REPUBLIKA.CO.ID, Peta dunia sebelum Muhammad SAW diutus sebagai nabi dan rasul sangatlah kompleks. Syekh Manna Khalil al-Qaththan, dalam kitabnya yang berjudul Tarikh Tasyri’ al-Islami menceritakan bagaimana pada abad ke-6 Masehi.
Dunia dipimpin dua negara besar yang letaknya tidak jauh dari jazirah Arab. Dua negara besar ini adalah Persia yang terletak di di sebelah Timur Laut Jazirah Arab dan Romawi posisinya membentang di bagian Utara dan Barat Jazirah Arab.
"Yang masing-masing negara-negara besar tersebut memiliki peradaban yang mencakup ilmu undang-undang dan ideologi yang mereka anut," kata Syekh Manna.
Di Persia, para Khasrau atau raja Persia silih berganti memimpin wilayah yang ada di sekeliling mereka. Para raja itu membangun peradaban yang mereka namakan dengan peradaban Persia. Negara paling akhir yang memegang tampuk kepemimpinan negara Persia sebelum datangnya Islam adalah negara Sasaniyah.
"Kepemimpinan Sasaniyah bermula pada 226 M, dan berakhir pada 651 M di saat kaum Muslimin menguasai mereka," katanya.
Syekh Manna mengatakan orang-orang Persia dikenal sebagai masyarakat yang suka menyembah fenomena natural.

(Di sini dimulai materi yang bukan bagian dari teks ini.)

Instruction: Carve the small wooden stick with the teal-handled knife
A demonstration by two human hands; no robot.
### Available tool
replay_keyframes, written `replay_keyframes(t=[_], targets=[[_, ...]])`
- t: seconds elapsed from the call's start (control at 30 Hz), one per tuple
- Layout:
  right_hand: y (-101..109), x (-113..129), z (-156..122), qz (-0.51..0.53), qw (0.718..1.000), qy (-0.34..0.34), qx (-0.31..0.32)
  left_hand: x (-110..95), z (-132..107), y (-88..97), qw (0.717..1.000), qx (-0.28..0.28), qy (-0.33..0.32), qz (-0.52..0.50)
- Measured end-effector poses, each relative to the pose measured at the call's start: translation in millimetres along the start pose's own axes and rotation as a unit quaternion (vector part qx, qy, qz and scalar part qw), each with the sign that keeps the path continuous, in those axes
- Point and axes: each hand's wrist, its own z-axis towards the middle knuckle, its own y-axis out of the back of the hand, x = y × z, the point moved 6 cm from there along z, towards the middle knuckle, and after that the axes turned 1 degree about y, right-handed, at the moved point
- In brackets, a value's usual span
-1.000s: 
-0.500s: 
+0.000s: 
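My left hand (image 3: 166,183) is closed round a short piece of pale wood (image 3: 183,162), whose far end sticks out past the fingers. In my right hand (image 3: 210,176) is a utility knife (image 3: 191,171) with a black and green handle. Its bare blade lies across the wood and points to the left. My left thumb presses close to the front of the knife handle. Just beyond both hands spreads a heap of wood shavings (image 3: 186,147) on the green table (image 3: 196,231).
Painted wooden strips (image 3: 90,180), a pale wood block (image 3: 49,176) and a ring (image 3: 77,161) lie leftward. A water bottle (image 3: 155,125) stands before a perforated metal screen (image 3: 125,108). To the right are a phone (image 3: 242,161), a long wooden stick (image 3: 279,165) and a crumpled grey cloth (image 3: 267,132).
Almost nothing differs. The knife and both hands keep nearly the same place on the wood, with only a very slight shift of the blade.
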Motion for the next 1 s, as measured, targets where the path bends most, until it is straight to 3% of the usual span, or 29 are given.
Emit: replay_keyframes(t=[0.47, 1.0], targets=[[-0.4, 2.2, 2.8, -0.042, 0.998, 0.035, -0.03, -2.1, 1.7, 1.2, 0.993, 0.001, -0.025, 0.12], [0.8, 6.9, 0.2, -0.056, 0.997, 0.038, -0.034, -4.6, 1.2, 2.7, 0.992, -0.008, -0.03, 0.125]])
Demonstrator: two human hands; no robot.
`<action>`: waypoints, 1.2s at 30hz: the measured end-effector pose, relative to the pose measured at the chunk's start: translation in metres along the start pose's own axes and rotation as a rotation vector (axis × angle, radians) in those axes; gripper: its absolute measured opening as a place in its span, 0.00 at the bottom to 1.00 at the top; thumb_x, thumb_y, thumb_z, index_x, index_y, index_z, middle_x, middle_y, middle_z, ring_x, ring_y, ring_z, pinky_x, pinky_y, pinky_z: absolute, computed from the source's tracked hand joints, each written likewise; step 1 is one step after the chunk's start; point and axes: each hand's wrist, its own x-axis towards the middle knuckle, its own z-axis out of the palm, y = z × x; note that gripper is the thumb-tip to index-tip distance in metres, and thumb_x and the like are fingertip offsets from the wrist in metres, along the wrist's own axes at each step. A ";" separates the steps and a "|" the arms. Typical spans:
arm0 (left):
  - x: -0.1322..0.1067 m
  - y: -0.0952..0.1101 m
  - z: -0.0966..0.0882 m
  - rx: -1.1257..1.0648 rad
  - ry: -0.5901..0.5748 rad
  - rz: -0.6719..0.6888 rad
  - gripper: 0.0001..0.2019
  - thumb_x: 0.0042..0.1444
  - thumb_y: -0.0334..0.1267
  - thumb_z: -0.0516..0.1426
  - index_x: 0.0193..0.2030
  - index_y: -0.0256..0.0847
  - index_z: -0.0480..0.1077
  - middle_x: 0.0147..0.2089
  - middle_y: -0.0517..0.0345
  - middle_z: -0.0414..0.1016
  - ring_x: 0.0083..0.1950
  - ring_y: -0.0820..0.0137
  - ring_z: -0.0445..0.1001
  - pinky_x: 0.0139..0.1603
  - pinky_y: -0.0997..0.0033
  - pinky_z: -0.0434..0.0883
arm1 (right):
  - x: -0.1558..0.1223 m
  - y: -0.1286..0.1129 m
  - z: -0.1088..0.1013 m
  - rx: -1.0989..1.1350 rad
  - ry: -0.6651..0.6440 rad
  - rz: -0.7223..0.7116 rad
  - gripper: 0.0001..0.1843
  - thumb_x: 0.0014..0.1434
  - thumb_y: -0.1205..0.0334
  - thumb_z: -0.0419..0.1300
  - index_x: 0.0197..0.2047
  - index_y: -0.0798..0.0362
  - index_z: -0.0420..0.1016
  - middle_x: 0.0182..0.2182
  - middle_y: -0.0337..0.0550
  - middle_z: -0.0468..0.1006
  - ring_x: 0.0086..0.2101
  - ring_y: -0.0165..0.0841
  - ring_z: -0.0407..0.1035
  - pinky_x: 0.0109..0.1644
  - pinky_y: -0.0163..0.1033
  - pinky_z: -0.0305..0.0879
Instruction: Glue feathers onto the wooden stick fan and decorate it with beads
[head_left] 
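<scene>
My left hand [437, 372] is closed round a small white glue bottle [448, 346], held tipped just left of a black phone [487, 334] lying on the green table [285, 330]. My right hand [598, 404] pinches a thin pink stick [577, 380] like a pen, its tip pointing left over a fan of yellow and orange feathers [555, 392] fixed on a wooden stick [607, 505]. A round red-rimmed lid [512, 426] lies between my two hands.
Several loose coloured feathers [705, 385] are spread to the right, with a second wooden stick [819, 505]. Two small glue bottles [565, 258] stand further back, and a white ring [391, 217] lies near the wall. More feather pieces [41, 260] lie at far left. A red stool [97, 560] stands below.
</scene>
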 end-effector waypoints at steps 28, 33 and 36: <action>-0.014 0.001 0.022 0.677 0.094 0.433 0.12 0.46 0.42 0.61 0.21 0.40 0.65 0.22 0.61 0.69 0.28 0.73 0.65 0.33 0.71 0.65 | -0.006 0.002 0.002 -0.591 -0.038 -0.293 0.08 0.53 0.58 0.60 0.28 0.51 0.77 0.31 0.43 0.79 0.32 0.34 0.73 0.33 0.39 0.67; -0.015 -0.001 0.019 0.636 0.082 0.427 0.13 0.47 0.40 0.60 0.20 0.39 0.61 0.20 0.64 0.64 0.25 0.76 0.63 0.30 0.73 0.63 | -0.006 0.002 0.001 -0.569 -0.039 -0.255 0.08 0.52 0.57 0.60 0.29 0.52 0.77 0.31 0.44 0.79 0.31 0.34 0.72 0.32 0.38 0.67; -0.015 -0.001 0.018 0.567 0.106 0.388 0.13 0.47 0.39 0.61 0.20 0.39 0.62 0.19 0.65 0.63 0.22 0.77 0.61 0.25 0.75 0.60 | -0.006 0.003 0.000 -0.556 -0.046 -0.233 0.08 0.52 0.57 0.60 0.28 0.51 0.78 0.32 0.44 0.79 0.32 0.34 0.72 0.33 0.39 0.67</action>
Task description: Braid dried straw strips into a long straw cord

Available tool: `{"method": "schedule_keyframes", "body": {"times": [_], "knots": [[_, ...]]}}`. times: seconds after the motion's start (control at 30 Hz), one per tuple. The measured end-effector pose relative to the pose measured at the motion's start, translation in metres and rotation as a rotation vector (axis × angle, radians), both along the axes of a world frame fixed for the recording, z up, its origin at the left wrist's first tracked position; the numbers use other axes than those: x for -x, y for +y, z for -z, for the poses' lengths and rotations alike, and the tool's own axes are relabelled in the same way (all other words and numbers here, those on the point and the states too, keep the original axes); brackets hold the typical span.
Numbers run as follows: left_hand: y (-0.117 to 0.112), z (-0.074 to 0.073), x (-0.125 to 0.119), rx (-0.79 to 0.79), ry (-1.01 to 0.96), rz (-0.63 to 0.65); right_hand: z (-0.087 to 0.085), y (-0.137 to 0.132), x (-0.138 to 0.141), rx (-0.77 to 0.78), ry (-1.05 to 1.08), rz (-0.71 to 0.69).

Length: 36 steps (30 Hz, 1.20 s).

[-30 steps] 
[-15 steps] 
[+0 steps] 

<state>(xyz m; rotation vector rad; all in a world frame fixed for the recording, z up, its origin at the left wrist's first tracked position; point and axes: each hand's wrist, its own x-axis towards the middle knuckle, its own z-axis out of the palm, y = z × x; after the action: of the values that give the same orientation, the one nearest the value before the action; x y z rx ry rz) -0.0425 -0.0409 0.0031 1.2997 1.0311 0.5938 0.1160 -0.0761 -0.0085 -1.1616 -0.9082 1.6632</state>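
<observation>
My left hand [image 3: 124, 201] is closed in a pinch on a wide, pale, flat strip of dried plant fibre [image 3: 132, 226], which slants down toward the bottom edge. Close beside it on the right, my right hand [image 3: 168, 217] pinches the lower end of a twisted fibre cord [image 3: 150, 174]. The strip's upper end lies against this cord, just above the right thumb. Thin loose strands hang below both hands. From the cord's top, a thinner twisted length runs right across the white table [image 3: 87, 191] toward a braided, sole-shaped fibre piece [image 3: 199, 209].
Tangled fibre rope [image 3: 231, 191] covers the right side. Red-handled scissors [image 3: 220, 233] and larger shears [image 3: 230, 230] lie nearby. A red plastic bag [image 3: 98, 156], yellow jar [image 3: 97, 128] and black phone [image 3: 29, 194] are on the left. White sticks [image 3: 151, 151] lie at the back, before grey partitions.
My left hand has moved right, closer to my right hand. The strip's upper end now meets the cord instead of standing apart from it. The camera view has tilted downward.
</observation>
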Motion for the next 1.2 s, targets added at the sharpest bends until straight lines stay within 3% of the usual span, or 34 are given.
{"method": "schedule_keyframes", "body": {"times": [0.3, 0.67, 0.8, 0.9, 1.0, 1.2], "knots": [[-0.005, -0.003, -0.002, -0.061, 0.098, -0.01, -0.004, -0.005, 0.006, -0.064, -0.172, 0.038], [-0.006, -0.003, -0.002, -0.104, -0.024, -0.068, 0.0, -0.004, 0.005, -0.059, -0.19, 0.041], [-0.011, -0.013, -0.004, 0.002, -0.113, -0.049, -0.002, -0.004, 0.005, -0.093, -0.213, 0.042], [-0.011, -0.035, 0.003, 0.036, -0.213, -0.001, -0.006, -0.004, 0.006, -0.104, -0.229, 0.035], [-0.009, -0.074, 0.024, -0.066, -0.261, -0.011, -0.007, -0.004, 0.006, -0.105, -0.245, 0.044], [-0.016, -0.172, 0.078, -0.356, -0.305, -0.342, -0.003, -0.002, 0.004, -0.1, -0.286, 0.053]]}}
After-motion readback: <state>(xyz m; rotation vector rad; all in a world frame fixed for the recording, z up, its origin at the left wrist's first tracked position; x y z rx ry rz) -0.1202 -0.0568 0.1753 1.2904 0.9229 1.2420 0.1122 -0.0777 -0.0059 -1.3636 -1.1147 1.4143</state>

Ajaran-ajaran Zoroaster atau orang yang dianggap sebagai nabi oleh orang Persia berdiri atas dasar bahwa ada perbedaan dan perselisihan antara kekuatan-kekuatan yang saling berseberangan seperti cahaya, kegelapan, kesuburan, kegersangan dan seterusnya.
Menurut Zoroaster bahwa di dunia ini ada dua sumber atau tuhan. Pertama tuhan kebaikan dan tuhan keburukan. Kedua tuhan tersebut selalu berada dalam lingkup perselisihan. Masing-masing dari tuhan tersebut memiliki kemampuan yang berbeda dalam urusan penciptaan.
Sumber atau tuhan kebaikan adalah cahaya. Cahaya inilah yang menciptakan segala sesuatu yang indah, baik dan bermanfaat, seperti penciptaan hewan yang bermanfaat dan burung-burung yang indah. Sementara tuhan keburukan adalah kegelapan yang menciptakan segala keburukan yang ada di dunia, seperti hewan yang buas, ular serangga, dan semisalnya pada ujungnya keselamatan hanya akan diperoleh oleh tuhan kebaikan.
Zoroaster juga berpendapat bahwa manusia memiliki dua kehidupan, yaitu kehidupan pertama di dunia dan kehidupan kedua setelah kematian. Manusia akan memetik hasil sesuai amalan yang mereka kerjakan di dunia. Berdirinya hari kiamat semakin dekat ketika tuhan kebaikan dapat menyalahkan tuhan keburukan.
Orang Persia menjadikan api sebagai simbol tuhan kebaikan. Mereka menghidupkannya di setiap tempat ibadah mereka dan memberikan pembelaan terhadapnya agar lebih kuat dan menang atas tuhan keburukan.
Ajaran-ajaran Mani yang menyebar di manawiyah memiliki kesamaan dengan ajaran ajaran Zoroaster. Meskipun di sana ada perbedaan tetapi hanya sedikit.
Namun, sekitar tahun 487 M muncul seorang yang bernama Mazdak di Persia. Dia menyerukan dakwah kesyirikan model baru kepada manusia. Mazdak berpendapat sebagaimana pendapat Zoroaster mengenai cahaya dan kegelapan.
Hanya saja ajaran-ajaran yang ia pegang adalah ajaran sosialisme. Oleh karena itu ia berpandangan bahwa seluruh manusia dilahirkan dengan kondisi dan cara yang sama maka seharusnya mereka hidup dalam kesetaraan terutama dalam urusan harta dan wanita.
"Syahrastani berkata mazdak melarang manusia melakukan penyimpangan saling membenci dan peperangan ketika ia merasa bahwa harta dan wanita menjadi Sebab utama terjadinya penyimpangan dan peperangan maka dia menjadikan wanita dan harta halal bagi siapa saja yang menjadikan seluruh manusia bersekutu dalam menikmatinya sebagaimana mereka bersekutu dalam menggunakan air makanan dan api," kata Syekh Manna.
Pada masa pemerintahan Sasaniyah, Persia memiliki undang-undang yang mengandung hukum purusa seperti pernikahan, hukum kepemilikan, perbudakan, dan sebagian urusan urusan yang bersifat umum.